| Task to complete |
Could you restate word for word only the lines below from the one holding "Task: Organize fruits" to the one holding "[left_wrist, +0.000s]", inclusive, and leave out the pictures?
Content starts
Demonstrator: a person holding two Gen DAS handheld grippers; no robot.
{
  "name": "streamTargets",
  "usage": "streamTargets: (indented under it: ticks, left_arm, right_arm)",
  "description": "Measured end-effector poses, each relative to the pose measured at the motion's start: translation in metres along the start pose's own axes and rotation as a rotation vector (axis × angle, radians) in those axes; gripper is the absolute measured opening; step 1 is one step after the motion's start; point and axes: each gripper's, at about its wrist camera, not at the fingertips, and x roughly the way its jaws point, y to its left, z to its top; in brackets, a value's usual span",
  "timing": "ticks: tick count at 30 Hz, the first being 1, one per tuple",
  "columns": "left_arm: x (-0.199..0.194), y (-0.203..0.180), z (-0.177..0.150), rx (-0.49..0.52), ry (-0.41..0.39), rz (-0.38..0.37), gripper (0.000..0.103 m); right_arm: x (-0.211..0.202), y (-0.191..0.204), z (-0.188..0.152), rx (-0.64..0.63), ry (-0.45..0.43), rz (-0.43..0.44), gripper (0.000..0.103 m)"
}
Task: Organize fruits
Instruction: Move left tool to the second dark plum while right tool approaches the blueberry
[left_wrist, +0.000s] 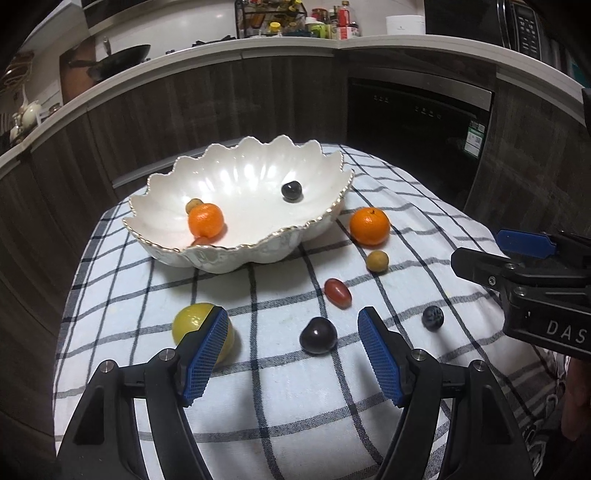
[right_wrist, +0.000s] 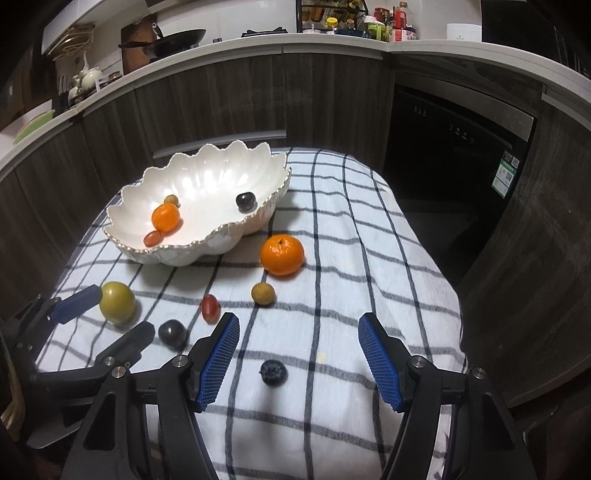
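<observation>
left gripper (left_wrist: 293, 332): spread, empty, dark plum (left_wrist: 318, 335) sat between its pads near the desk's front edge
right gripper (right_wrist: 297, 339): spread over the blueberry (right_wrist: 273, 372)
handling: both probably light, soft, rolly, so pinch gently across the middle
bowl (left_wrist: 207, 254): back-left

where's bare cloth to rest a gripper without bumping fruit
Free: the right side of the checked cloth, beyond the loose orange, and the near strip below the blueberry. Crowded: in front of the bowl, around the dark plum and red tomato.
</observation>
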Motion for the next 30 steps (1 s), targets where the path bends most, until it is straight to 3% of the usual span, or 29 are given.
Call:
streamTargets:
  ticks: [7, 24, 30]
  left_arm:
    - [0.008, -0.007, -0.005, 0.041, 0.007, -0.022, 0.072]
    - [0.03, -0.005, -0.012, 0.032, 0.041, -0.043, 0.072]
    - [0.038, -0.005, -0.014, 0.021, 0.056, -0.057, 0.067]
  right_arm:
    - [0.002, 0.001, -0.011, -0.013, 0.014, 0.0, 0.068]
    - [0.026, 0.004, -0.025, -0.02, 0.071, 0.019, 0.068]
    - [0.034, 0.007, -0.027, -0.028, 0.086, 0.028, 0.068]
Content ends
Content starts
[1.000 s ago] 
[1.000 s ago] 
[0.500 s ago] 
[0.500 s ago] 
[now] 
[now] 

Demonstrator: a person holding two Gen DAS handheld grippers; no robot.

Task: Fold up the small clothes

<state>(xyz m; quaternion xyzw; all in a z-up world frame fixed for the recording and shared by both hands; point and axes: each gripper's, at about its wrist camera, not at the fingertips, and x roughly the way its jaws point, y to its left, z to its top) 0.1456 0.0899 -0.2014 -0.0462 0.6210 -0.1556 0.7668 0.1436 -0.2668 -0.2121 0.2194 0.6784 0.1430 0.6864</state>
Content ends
| Task answer |
Task: Organize fruits
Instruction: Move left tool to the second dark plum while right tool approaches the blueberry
[left_wrist, +0.000s] 

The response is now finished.